Entah sudah berapa banyak hal lagi pribadi ini membohongi dirisendiri, terutama perihal romantika hati yang katanya penuh dinamika, bohong kalau bilang tak rindu sentuhan, bohong kalau tidak ingin bercanda yang menyenangkan, bohong kalau tidak ingin ribut hanya karena hal sepele.
Merenung panjang disetiap malam, mencoba menjawab dan meyakinkan diri ini, ingin tapi takut, seperti itu lah kondisinya, dibeberapa kesempatan sahabat baik berceletuk, "bukan tidak ingin, emang kau saja yang belum selesai dengan masa lalu". Entahlah, yang pasti hal itu tak ingin aku ungkit dengan banyak frasa.

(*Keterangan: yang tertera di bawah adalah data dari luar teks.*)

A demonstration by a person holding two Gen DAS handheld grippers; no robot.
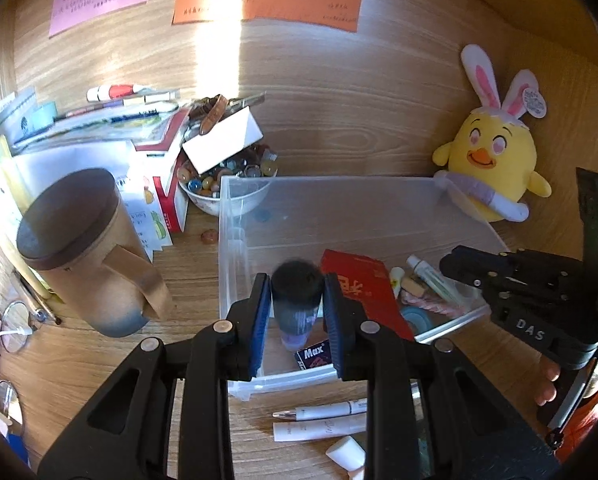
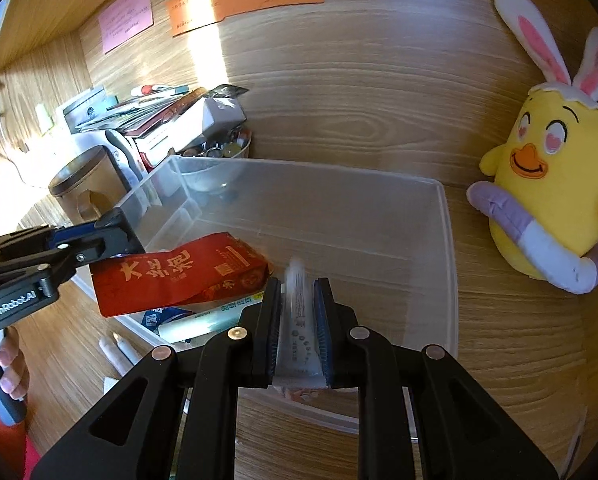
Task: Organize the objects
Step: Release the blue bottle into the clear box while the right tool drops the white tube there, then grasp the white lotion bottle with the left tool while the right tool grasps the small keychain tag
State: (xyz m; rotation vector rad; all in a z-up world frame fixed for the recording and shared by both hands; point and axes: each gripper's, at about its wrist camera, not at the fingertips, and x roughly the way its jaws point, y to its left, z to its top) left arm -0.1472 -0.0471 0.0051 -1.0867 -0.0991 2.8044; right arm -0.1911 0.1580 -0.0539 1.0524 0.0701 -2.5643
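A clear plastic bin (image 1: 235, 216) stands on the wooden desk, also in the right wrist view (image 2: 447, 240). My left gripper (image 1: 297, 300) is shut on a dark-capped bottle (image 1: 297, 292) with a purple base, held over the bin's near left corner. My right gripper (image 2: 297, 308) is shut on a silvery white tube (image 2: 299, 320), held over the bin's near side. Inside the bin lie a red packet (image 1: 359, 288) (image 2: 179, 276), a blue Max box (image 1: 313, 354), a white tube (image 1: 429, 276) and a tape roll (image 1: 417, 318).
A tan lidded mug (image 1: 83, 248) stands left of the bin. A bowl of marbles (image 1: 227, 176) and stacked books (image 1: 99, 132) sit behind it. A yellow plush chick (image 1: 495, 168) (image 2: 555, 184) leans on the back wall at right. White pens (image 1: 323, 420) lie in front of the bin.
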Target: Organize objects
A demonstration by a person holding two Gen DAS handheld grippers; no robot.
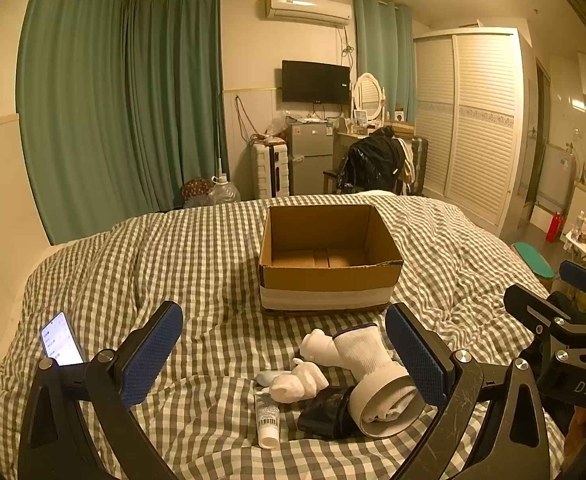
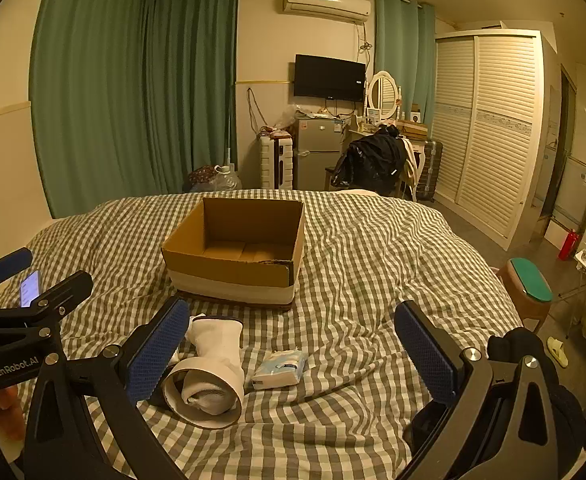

Naif sekali jadi rasanya setiap momen nongkrong atau berkumpul dengan sahabat dan bercerita soal romantika, pribadi ini seolah mampu menutupi kering kelontangnya hati ini (kalimat ini kok menjijikan yak), bersembunyi dibalik topeng kepura-puraan dan segaris senyum dibibir penuh kebohongan, dan berdalih dengan kalimat "mau fokus mencari cuan"
Lalu sampai kapan ? Pertanyaan yang selalu berkumandang dibenak, menjelang tidur pulas ku setiap malam.